Exercise goal:
Print this span of the material below exactly: the line with "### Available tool", the line with "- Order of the", and every line between them, but nothing else.

Given information:
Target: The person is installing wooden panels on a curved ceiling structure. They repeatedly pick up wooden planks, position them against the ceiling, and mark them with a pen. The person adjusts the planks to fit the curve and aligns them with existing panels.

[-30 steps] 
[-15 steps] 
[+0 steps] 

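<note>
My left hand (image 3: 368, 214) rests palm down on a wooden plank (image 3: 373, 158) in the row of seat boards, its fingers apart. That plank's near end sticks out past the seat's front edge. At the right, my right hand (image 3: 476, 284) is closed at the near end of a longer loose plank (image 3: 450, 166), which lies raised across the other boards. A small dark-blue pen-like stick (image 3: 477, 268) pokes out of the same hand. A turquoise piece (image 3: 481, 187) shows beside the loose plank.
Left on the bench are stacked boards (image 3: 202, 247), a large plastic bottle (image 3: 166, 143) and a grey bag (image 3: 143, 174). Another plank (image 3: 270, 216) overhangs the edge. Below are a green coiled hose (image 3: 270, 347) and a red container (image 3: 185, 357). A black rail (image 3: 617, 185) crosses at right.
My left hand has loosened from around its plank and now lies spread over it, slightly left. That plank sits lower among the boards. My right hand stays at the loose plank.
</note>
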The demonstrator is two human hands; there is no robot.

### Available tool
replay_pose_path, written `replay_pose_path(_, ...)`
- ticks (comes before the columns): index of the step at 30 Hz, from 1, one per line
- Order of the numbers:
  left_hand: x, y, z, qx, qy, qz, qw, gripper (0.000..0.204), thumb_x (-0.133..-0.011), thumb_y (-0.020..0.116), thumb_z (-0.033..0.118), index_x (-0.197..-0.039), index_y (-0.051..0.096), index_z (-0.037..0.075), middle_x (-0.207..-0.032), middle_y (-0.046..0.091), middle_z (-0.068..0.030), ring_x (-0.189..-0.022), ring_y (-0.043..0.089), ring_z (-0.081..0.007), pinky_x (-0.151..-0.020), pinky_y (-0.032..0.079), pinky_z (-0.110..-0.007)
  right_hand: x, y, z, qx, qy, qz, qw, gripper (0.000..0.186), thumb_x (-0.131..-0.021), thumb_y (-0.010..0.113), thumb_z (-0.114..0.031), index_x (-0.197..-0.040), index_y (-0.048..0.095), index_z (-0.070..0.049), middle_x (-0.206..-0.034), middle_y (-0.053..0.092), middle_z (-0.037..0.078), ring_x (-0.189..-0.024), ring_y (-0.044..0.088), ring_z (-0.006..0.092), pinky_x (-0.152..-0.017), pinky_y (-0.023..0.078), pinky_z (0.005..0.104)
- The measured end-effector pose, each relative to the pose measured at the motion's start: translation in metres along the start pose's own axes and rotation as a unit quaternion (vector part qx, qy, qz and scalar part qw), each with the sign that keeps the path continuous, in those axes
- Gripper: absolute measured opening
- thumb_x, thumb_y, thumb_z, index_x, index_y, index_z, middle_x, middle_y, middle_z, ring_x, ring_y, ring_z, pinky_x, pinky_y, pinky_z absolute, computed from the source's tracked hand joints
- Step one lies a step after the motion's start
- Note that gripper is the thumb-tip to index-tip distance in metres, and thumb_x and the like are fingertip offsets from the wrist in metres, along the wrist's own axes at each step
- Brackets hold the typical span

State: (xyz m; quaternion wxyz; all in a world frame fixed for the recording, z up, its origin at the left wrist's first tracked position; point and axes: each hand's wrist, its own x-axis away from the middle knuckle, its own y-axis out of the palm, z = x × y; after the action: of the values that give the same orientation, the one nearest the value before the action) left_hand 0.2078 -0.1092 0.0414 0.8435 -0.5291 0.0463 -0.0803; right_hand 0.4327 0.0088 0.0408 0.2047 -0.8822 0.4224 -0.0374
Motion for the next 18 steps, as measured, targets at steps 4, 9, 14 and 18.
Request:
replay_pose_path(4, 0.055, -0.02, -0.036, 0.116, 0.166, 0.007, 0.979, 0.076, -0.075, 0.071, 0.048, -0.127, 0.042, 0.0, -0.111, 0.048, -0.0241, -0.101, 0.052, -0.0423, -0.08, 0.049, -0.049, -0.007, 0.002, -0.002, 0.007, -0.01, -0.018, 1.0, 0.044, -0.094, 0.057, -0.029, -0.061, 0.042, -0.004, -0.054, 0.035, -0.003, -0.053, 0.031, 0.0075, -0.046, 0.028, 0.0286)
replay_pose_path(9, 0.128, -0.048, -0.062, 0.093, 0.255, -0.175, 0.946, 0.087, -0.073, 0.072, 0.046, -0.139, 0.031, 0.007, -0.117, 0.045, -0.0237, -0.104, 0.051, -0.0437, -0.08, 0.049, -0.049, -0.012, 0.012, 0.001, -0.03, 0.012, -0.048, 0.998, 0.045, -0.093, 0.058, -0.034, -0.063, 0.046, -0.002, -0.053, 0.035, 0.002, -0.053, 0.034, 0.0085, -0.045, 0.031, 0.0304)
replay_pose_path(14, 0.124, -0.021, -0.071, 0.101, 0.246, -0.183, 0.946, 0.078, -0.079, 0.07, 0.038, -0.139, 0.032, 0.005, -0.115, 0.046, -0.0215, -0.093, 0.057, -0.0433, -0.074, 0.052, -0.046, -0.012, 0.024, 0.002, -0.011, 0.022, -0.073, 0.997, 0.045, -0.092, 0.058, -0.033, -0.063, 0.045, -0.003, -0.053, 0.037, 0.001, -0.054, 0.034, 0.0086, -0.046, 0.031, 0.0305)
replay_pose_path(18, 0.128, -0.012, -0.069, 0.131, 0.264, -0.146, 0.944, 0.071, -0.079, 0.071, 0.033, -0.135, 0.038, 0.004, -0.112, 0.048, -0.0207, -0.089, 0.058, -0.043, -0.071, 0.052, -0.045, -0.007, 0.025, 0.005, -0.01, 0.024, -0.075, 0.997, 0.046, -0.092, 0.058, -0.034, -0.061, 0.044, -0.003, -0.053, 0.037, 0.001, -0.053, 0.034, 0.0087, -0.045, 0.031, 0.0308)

Written solution:
### Available tool
replay_pose_path, written `replay_pose_path(_, ...)`
- ticks (comes before the columns): index of the step at 30 Hz, from 1, one per line
- Order of the numbers:

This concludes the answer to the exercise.